WHAT IS REQUIRED: Give the lines below again exactly, starting with the line that holds "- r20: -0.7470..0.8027" and going on through the line that holds "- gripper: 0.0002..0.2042".

[Saved data entries]
____

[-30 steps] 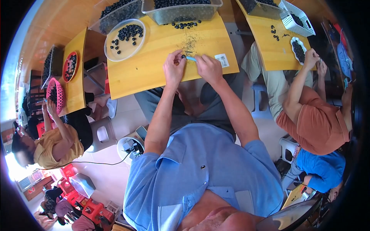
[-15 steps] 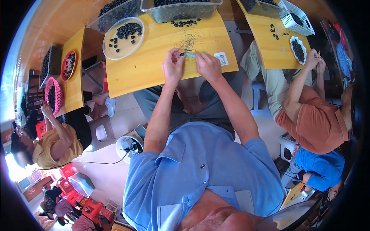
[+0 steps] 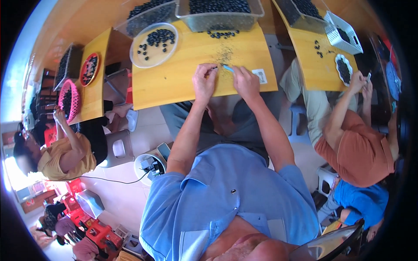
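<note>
My left hand is closed over the near part of the yellow table, pinching a small dark round piece that is mostly covered by the fingertips. Just to its right, my right hand grips a thin tool with a light blue handle, its tip close to the piece. Dark crumbs lie scattered on the wood beyond the fingers. A round translucent tray at the left holds several similar dark round pieces.
A clear bin full of dark pieces stands at the table's far edge, with loose pieces before it. A white label lies right of my right hand. People sit at tables on both sides. A white bucket stands on the floor.
The whole view has shifted, so the table appears lower and further right. The dark piece in my left hand shows less now. Both hands keep their grips.
</note>
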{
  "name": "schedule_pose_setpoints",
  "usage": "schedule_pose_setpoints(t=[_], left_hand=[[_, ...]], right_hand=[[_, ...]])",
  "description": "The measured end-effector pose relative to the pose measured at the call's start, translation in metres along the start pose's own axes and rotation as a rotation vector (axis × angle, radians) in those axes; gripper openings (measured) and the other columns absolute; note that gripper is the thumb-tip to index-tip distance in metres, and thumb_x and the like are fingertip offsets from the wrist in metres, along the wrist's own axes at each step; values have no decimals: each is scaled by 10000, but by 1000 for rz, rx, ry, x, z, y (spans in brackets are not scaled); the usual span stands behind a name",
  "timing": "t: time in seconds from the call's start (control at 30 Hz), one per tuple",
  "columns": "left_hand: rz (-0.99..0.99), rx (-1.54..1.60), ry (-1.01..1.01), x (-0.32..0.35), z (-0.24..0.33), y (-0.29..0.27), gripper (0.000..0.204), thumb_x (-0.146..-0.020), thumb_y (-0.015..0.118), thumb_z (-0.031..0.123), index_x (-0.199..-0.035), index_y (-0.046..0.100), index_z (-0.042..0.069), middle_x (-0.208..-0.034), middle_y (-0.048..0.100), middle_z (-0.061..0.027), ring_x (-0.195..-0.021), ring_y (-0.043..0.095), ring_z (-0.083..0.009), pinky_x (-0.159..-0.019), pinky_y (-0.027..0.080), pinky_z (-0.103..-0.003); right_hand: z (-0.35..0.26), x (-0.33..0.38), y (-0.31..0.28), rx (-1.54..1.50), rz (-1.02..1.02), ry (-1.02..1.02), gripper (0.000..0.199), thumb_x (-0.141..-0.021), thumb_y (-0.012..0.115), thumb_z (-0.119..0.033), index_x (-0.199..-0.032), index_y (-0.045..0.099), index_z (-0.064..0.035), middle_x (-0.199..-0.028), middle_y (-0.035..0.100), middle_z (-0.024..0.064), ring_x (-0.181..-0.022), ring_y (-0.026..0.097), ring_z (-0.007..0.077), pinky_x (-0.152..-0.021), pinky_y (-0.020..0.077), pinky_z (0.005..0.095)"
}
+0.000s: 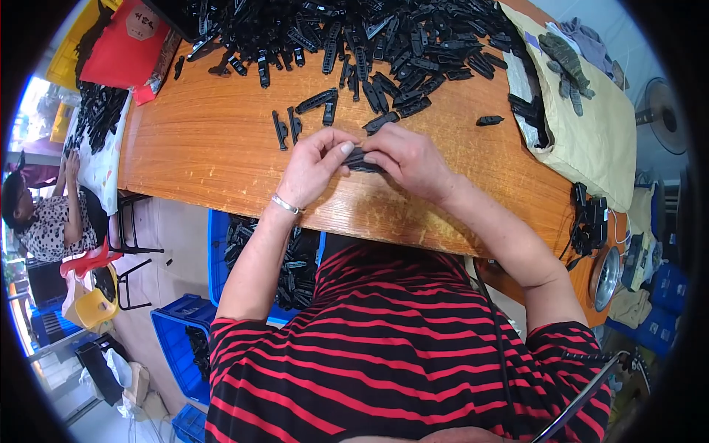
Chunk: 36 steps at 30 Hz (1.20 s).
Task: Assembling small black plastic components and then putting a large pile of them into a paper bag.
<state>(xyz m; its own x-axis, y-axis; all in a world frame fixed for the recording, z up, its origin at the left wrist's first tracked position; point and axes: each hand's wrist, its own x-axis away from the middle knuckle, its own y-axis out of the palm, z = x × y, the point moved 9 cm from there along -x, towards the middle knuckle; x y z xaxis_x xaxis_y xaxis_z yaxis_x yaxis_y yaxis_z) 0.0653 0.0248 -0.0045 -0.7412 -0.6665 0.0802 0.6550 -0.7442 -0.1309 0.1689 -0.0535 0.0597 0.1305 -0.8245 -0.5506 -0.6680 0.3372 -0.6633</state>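
Observation:
Near the front edge of the wooden table (214, 159), both my hands meet around a small black plastic part (362, 159). My left hand (316, 164), with a silver bracelet at the wrist, pinches its left end between thumb and fingers. The right end is gripped by my right hand (410, 158), thumb pressed against it. My fingers cover much of the part. Just beyond them lie several loose long black parts (316, 101), and two thin black strips (280, 130) rest to the left. A large heap of similar black parts (332, 37) spreads across the far side.
A cream sack (591, 140) with grey gloves (567, 70) lies at the right, a red bag (127, 46) at the far left. Blue crates (177, 325) of black parts stand on the floor at left. Another person (55, 214) sits at far left. A fan (659, 111) stands right.

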Motion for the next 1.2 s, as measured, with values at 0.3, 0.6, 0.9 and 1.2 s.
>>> schedule_pose_setpoints(t=[0.3, 0.6, 0.9, 1.2], left_hand=[[116, 197, -137, 4, -23, 7, 82, -884, 659, 77, -918, 621, 12, -729, 603, 6, -594, 543, -49, -556, 462, -175], [219, -101, -123, -5, -34, 4, 109, -847, 698, 77, -845, 626, -4, -691, 590, 11, -599, 510, -46, -536, 420, -196], [296, -250, -76, -4, -27, 4, 122, -832, 706, 78, -827, 617, -5, -698, 598, -12, -632, 517, -82, -584, 440, -239], [214, -578, 8, -5, -7, 14, 140, -799, 715, 91, -821, 590, 32, -838, 566, -113, -729, 575, -237, -666, 472, -340]], right_hand=[[59, 57, 34, -582, -99, 981, 146, -940, 582, -135, -891, 567, 2, -636, 586, 25, -490, 545, 79, -434, 428, 236], [70, 59, 34, -200, -120, 859, 174, -922, 604, -164, -855, 569, -7, -608, 581, 35, -498, 551, 104, -464, 446, 271], [66, 50, 26, -109, -114, 739, 209, -865, 667, -189, -838, 570, -6, -636, 584, 72, -595, 582, 158, -553, 459, 335], [65, 41, 23, 50, -267, 718, 236, -803, 718, -220, -826, 584, -27, -710, 626, 134, -655, 607, 277, -608, 468, 382]])
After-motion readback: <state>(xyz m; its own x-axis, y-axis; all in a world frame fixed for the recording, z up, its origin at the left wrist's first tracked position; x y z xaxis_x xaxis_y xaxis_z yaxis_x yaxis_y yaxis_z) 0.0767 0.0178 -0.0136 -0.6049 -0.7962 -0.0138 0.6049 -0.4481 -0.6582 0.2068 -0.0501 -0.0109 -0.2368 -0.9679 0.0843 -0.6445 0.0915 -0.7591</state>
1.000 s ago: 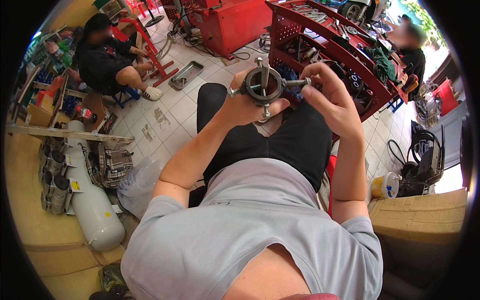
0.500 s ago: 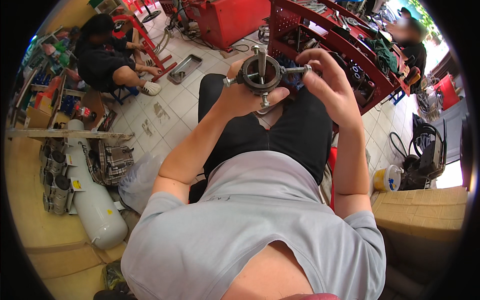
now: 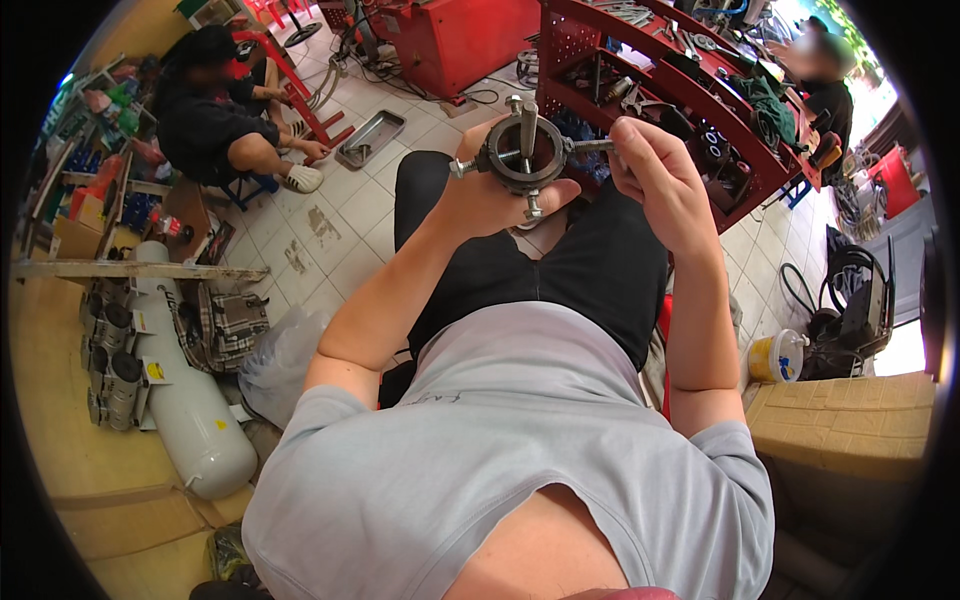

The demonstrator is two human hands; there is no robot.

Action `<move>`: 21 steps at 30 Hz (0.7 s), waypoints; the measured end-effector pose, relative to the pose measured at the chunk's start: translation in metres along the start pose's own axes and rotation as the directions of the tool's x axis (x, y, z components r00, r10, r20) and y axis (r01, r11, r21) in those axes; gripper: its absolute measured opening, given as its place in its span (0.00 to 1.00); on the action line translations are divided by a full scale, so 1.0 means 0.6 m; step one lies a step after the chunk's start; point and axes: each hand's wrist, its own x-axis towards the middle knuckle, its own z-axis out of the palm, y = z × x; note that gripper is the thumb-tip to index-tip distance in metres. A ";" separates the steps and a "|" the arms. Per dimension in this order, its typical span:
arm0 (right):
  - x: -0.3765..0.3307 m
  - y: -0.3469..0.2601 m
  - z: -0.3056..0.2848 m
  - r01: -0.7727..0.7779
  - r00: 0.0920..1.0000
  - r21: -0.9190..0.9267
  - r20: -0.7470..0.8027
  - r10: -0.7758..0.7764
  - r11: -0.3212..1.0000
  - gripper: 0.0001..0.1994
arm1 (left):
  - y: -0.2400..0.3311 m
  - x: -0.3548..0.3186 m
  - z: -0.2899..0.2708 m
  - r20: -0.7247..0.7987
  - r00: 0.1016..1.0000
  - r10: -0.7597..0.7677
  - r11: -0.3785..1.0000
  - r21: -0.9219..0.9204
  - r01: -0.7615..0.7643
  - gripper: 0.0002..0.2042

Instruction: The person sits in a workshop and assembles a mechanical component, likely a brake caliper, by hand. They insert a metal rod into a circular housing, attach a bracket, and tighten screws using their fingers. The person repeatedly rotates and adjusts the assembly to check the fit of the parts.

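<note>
My left hand (image 3: 474, 203) is wrapped around a dark metal ring (image 3: 522, 183), holding it up over my lap with the thumb along its lower edge. Several bolts stick out around the ring's rim. A tapered metal pin (image 3: 527, 128) stands within the ring's opening; how it is fixed cannot be made out. On the ring's right side, a threaded bolt (image 3: 592, 145) points outward, and my right hand (image 3: 668, 190) pinches its head between thumb and fingers. The fingers hide that bolt head.
Ahead to the right stands a red tool cart (image 3: 690, 130) with tools on its shelves. A metal tray (image 3: 372, 140) lies on the tiled floor. One person (image 3: 215, 115) sits at the far left, another (image 3: 828, 95) at the far right. A grey cylinder (image 3: 195, 420) lies to my left.
My right hand, whose fingers were spread beside the bolt, has closed on its head. The ring has stayed nearly in place in my left hand.
</note>
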 end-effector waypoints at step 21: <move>0.002 -0.010 0.020 0.161 0.979 -0.119 -0.109 -0.174 0.980 0.11 | -0.017 -0.004 -0.009 0.053 0.994 -0.100 0.995 -0.009 0.100 0.17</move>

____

EXERCISE OUTPUT:
  - r20: -0.7470..0.8027
  - r10: -0.7758..0.7764
  - r11: -0.3212..1.0000
  - gripper: 0.0001..0.1994
arm1 (left):
  - y: -0.2400..0.3311 m
  - x: -0.3548..0.3186 m
  - z: -0.2899..0.2708 m
  - r20: -0.7247..0.7987
  - r00: 0.1016..1.0000
  - r10: -0.7597..0.7677
  - r11: -0.3785..1.0000
  - r21: -0.9219..0.9204
  - r01: -0.7615..0.7643
  - gripper: 0.0002..0.2042

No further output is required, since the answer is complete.